Sources: Bruce R. McConkie, "All Are Alike Unto God," address to CES Religious Educators Symposium, Brigham Young University, August 18, 1978 · Published by the Church Educational System, LDS Church · Widely reproduced in LDS periodicals
On June 8, 1978, the First Presidency under Spencer W. Kimball announced a revelation lifting the priesthood and temple ban for Black members. The announcement was canonized as Official Declaration 2 and is now part of the Doctrine and Covenants. It was sustained unanimously by the general conference membership in September 1978. The language of the Declaration is notably brief about reasons — it does not explain why the restriction had existed.
Sources: Official Declaration 2, Doctrine and Covenants · First Presidency Letter, June 8, 1978 · Sustained at the 148th Semi-Annual General Conference, October 1978
As part of a broader initiative to address difficult historical questions, the LDS Church published a series of Gospel Topics Essays in 2013–2014. The essay "Race and the Priesthood" is perhaps the most significant. Published on the official LDS Church website and acknowledged by Church leadership as an official document, it directly addresses and repudiates the theological justifications used by prophets and apostles for over 125 years.
Sources: "Race and the Priesthood," Gospel Topics Essays, LDS Church (December 2013), available at ChurchofJesusChrist.org · Confirmed as official Church document by the Office of the First Presidency
✦ The Catholic Theological Contrast ✦
The Catholic Church's claim to authoritative teaching rests on a carefully articulated epistemology: the ordinary and extraordinary Magisterium, the consensus of the Fathers, the sensus fidelium, and the irreformability of solemn dogmatic definitions. Catholics acknowledge that individual popes can err in their personal theological opinions. What the Church does not claim — and has not done — is issue formal pronouncements from its highest governing body declaring a practice "a direct commandment from the Lord" and then, 29 years later, disavow the theological foundation of that pronouncement while admitting it does not know how the practice began.

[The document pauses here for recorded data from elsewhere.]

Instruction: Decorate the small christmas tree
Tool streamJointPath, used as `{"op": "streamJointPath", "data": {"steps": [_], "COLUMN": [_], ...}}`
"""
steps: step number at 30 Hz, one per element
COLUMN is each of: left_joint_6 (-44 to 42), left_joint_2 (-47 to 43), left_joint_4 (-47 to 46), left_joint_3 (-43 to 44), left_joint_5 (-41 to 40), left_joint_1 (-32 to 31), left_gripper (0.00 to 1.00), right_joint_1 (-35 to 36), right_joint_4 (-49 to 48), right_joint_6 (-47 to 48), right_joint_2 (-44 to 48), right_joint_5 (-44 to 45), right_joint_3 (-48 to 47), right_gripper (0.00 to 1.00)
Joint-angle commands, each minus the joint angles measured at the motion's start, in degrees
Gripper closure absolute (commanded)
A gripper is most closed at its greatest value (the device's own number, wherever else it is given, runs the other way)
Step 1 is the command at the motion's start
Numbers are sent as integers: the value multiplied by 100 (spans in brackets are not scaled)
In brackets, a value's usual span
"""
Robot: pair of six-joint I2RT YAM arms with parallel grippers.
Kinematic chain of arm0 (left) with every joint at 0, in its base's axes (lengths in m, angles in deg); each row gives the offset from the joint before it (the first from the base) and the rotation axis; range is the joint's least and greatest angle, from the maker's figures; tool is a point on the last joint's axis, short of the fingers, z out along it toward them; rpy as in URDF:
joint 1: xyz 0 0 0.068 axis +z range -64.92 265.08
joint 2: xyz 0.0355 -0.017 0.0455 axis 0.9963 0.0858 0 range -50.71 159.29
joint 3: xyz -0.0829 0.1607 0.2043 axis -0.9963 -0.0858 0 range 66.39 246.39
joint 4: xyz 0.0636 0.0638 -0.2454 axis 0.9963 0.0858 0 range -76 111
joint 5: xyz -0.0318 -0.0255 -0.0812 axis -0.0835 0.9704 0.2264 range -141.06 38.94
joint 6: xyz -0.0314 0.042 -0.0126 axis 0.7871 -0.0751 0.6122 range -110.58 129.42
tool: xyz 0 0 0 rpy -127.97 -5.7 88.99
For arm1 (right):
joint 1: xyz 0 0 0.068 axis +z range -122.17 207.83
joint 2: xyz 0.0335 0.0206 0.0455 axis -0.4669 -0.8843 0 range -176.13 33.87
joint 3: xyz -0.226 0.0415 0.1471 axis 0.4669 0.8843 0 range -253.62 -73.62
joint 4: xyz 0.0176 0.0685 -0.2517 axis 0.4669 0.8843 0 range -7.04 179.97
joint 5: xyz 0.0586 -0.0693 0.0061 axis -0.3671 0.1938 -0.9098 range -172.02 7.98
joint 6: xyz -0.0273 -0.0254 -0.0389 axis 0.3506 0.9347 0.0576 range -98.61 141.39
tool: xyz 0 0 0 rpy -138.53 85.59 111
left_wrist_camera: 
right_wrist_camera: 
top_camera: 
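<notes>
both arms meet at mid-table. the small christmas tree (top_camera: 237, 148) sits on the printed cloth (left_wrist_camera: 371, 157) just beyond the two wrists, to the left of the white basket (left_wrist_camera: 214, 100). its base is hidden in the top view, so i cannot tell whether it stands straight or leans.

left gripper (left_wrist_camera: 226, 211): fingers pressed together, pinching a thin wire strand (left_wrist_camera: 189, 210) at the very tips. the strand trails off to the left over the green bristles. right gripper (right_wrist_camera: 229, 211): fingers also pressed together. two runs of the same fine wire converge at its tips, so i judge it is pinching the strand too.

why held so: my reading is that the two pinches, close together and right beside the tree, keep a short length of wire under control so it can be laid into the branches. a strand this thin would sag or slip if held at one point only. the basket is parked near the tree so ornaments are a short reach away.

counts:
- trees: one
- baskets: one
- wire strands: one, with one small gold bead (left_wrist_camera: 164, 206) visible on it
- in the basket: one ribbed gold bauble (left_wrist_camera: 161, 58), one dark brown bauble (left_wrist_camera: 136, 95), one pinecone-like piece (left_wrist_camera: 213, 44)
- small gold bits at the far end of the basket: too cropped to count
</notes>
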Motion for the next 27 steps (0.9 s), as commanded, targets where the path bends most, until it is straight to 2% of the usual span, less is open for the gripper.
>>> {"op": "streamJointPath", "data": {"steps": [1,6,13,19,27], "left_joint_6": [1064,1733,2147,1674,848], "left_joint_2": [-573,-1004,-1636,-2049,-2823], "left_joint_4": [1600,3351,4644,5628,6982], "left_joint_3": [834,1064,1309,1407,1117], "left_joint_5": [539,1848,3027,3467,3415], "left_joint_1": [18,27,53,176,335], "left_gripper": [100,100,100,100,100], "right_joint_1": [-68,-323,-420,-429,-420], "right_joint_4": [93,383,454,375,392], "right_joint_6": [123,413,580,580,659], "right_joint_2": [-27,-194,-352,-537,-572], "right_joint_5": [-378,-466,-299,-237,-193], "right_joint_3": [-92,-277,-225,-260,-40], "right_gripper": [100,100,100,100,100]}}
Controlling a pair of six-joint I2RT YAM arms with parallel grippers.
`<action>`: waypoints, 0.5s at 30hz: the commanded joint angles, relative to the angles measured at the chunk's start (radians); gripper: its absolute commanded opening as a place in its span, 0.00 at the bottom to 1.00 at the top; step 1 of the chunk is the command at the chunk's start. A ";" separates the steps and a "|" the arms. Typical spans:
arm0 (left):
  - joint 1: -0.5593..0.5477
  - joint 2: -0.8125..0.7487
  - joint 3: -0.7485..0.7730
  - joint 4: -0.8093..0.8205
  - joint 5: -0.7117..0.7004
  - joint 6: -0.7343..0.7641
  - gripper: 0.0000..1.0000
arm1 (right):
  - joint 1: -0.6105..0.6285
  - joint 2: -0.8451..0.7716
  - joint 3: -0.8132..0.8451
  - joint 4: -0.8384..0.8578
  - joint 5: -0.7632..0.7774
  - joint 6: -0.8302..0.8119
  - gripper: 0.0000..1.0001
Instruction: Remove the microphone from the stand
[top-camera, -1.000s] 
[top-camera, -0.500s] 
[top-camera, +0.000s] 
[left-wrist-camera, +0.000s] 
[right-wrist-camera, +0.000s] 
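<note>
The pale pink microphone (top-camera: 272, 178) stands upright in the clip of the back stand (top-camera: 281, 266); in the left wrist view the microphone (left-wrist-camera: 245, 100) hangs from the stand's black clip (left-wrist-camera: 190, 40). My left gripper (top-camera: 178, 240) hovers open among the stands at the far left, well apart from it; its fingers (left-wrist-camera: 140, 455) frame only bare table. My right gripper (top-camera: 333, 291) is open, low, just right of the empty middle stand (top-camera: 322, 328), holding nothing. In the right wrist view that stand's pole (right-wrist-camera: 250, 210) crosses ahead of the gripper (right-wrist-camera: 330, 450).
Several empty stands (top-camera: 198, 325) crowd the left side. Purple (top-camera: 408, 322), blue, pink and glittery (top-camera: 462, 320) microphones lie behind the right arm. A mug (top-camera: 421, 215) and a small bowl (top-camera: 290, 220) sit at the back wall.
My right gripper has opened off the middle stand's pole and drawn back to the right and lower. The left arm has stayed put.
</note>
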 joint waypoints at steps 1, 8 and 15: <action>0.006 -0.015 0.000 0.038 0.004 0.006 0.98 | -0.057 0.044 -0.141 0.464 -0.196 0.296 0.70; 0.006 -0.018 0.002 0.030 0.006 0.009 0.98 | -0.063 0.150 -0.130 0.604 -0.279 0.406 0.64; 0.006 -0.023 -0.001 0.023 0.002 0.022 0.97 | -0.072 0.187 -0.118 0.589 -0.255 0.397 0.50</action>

The LDS race-and-priesthood record does not merely present a church that made mistakes. It presents a church whose most authoritative governing voices — in formal, collective statements, explicitly framed as divine revelation — taught doctrines that the same church now calls false theories. The Catholic apologist need not argue that LDS prophets are bad men. The argument is far simpler and more devastating: if the prophets were right in 1949, the 2013 essay is wrong. If the 2013 essay is right, the prophets were wrong in 1949. There is no third option. And a prophetic tradition that can be wrong in this way, on this scale, for this long, while explicitly invoking the name of God, is not the kind of prophetic authority that can sustain the LDS claim to be the restored Church of Jesus Christ.